▶ _EXERCISE OBJECTIVE_
The expected output is the first line of the data below and every line after it, up to and including the line containing "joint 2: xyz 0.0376", each reproduced exactly.

* * *

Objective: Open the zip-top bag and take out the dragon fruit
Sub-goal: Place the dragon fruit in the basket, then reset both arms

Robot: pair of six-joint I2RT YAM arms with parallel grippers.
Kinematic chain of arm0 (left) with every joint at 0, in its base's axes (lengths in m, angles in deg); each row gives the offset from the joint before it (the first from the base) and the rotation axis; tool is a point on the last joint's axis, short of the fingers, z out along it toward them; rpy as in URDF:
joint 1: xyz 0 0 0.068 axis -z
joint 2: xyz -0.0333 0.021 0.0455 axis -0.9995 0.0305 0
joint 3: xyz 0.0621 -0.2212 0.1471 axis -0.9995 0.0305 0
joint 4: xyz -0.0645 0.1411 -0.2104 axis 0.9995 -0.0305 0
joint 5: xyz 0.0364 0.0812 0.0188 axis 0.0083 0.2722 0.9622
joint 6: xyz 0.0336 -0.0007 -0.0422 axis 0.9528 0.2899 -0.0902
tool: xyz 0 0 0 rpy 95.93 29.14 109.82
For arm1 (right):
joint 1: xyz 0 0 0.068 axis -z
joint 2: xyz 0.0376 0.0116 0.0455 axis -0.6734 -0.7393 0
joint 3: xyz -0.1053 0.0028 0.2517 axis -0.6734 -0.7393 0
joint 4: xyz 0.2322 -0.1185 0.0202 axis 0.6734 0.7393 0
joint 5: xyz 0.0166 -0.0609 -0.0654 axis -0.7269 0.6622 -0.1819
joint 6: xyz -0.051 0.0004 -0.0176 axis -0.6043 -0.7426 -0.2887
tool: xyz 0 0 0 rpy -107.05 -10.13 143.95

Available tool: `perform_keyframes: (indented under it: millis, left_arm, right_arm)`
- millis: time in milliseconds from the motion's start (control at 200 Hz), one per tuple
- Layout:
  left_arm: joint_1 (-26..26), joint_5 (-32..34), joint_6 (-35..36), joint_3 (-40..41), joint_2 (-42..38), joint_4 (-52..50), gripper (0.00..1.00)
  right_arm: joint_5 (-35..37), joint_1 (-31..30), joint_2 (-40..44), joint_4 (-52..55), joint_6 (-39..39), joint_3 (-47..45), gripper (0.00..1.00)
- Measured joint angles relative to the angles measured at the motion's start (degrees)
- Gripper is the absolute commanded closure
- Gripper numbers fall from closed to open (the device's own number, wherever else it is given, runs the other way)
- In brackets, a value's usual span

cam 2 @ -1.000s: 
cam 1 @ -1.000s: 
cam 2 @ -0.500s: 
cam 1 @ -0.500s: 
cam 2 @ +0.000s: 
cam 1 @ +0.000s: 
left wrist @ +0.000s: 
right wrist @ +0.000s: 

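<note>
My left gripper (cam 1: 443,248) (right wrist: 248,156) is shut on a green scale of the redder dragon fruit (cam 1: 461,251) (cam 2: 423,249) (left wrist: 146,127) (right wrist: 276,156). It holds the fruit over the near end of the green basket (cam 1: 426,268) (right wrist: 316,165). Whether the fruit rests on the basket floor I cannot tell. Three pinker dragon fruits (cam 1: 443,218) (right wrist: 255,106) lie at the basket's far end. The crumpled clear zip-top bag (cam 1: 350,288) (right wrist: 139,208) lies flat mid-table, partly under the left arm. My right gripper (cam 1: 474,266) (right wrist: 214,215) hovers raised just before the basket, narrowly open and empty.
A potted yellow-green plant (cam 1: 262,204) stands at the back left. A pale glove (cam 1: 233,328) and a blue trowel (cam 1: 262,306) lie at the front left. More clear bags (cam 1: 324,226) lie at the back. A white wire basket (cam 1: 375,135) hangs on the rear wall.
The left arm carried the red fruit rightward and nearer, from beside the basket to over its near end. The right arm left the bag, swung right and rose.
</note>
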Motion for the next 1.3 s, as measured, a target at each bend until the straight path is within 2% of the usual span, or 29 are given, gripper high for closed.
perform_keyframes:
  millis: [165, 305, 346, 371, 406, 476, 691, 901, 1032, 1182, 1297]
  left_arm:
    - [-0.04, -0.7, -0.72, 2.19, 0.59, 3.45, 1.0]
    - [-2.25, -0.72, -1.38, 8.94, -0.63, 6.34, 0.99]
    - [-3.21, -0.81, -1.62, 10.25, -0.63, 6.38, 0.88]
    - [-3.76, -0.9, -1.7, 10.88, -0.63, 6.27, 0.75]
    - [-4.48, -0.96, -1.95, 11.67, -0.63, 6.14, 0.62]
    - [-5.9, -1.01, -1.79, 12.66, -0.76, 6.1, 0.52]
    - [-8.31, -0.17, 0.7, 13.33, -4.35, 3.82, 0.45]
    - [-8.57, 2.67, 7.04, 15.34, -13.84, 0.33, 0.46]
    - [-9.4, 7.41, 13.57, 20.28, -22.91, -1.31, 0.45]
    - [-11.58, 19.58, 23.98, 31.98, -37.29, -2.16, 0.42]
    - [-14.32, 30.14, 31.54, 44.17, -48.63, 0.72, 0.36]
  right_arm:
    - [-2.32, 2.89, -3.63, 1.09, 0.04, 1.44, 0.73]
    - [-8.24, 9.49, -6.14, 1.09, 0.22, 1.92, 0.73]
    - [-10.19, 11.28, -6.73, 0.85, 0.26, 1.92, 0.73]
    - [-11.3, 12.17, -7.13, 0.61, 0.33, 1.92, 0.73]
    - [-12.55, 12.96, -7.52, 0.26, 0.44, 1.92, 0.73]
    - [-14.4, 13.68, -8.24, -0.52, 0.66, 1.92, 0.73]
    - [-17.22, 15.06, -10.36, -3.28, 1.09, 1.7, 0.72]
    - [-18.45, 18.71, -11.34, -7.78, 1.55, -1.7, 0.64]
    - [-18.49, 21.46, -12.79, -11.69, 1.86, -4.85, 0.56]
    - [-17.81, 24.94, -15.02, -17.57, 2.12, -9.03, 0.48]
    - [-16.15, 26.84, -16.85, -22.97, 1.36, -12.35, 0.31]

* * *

▶ _RESULT OF THE TASK_
Objective: Open the zip-top bag and take out the dragon fruit
Sub-goal: Place the dragon fruit in the basket, then reset both arms

Robot: pair of six-joint I2RT YAM arms with parallel grippers.
Kinematic chain of arm0 (left) with every joint at 0, in its base's axes (lengths in m, angles in deg); each row gives the offset from the joint before it (the first from the base) and the rotation axis; tool is a point on the last joint's axis, short of the fingers, z out along it toward them; rpy as in URDF:
joint 1: xyz 0 0 0.068 axis -z
joint 2: xyz -0.0333 0.021 0.0455 axis -0.9995 0.0305 0
joint 3: xyz 0.0621 -0.2212 0.1471 axis -0.9995 0.0305 0
joint 4: xyz -0.0645 0.1411 -0.2104 axis 0.9995 -0.0305 0
joint 5: xyz 0.0364 0.0812 0.0188 axis 0.0083 0.2722 0.9622
joint 6: xyz 0.0336 -0.0007 -0.0422 axis 0.9528 0.2899 -0.0902
tool: xyz 0 0 0 rpy 95.93 29.14 109.82
For arm1 (right):
joint 1: xyz 0 0 0.068 axis -z
joint 2: xyz 0.0376 0.0116 0.0455 axis -0.6734 -0.7393 0

Here the answer is complete.